An intriguing part of this question is that different people will say they push with different parts such as the tricep, shoulder, lat, or rhomboids.


----------



## vito9999 (Jun 30, 2009)

Funny I have been going thru this very issue as I progress in this fine art. What to pull, squeeze, relax etc and doing it all without thinking about it. I read everything and practice it. Padgett's info very helpful as well as Ron's along with all the others. Went back and read Bernie's instructions just the other day and between it all I went to another level this week. Specifically, when at anchor being relaxed in the arms and fingers allowing the elbow to be rotated ever so little by the top of the rhombroid muscle and having a very clean crisp shot. It was amazing when it happened subconsiously as it did. This all happened at a 3d shoot on Sunday for me and I just smoked the final targets with 4 consecitve 12's and pulled out a 3rd place missing 2nd by 2 points. This was also the first time I used my hinge in a 3d event. For those who have seen me shoot, they know how crazy me hitting 4 conseciitve 12s was. None were gimmes either.


----------



## ron w (Jan 5, 2013)

you can't "push" with your rhomboids,...they are contraction muscles. they pull your forearm back, not extend it.


----------



## SonnyThomas (Sep 10, 2006)

ron w said:


> you can't "push" with your rhomboids,...they are contraction muscles. they pull your forearm back, not extend it.


Correct.
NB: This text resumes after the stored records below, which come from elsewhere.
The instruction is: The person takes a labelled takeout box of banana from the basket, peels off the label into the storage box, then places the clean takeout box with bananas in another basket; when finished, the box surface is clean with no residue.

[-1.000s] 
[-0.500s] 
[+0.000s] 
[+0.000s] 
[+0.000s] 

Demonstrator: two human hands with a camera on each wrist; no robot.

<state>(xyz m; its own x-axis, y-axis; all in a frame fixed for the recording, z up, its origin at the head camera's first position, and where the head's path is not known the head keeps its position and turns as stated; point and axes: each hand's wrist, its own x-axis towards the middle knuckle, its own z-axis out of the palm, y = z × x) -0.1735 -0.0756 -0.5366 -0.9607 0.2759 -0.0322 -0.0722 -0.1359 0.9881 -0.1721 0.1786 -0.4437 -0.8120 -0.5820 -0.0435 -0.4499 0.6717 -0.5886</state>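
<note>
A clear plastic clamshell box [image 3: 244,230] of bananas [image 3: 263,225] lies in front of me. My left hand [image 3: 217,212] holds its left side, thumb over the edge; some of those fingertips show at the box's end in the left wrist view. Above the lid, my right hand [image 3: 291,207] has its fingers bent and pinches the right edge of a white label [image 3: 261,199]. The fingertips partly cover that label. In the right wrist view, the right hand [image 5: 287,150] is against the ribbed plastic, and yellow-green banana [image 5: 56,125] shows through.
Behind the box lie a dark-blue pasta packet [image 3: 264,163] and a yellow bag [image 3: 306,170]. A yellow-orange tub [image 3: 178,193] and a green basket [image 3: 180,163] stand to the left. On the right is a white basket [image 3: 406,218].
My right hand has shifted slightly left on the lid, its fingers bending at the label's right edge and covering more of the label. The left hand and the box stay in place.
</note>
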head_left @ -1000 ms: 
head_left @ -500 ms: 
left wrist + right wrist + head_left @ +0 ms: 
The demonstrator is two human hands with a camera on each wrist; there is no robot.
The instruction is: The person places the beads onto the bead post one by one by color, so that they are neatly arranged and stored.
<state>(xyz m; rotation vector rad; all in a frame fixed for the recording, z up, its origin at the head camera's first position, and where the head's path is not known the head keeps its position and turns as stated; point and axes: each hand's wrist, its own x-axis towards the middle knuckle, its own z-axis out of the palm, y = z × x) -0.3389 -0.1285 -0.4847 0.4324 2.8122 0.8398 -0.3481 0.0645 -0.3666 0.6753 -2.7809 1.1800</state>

Most coaches say "bow arm strong." Most say like a 2X4. It's out there and the back half takes care of the rest....It's that gray matter in between that messes things up


----------



## ron w (Jan 5, 2013)

the status quoi, is to changed from "push/pull" to "no push, all pull", when bows started having solid draw stops, because pushing showed a tendency to move the sight picture. that's when we started seeing the straight "like a 2x4" bow arms. push can still be accomplished, but it has to come from other than the arm or hand. it is more just an extension of the bow shoulder, directly towards the target, keeping the bow shoulder/arm/hand relationship intact.
try this, ....face a wall at arms length and take your normal shooting stance (consider the wall, your bow's grip), keeping your shoulder back and down, with your rhomboid, arm extended as if holding your bow at full draw, put your hand flat against a wall, leaning into the wall just a bit and try to push your body away from the wall by only extending your shoulder directly towards the wall. that is the feeling you should get when you "push the front half ".


----------



## straight2it (Nov 30, 2010)

Exactly. Bow arm straight with no movement. The back end is tricky for me to be consistent with. I am in between command and back tension. It takes conscious effort to roll my shoulder back till the release. When i dont think about it, it usually results in a shot that is natural and on target as long as bow arm holds on target.


SonnyThomas said:


> Correct. Most coaches say "bow arm strong." Most say like a 2X4. It's out there and the back half takes care of the rest....It's that gray matter in between that messes things up


----------



## SonnyThomas (Sep 10, 2006)

Don't say "straight." Strong like a 2X4. You can "chicken wing" your bow arm and still be "strong."


----------



## straight2it (Nov 30, 2010)

SonnyThomas said:


> Don't say "straight." Strong like a 2X4. You can "chicken wing" your bow arm and still be "strong."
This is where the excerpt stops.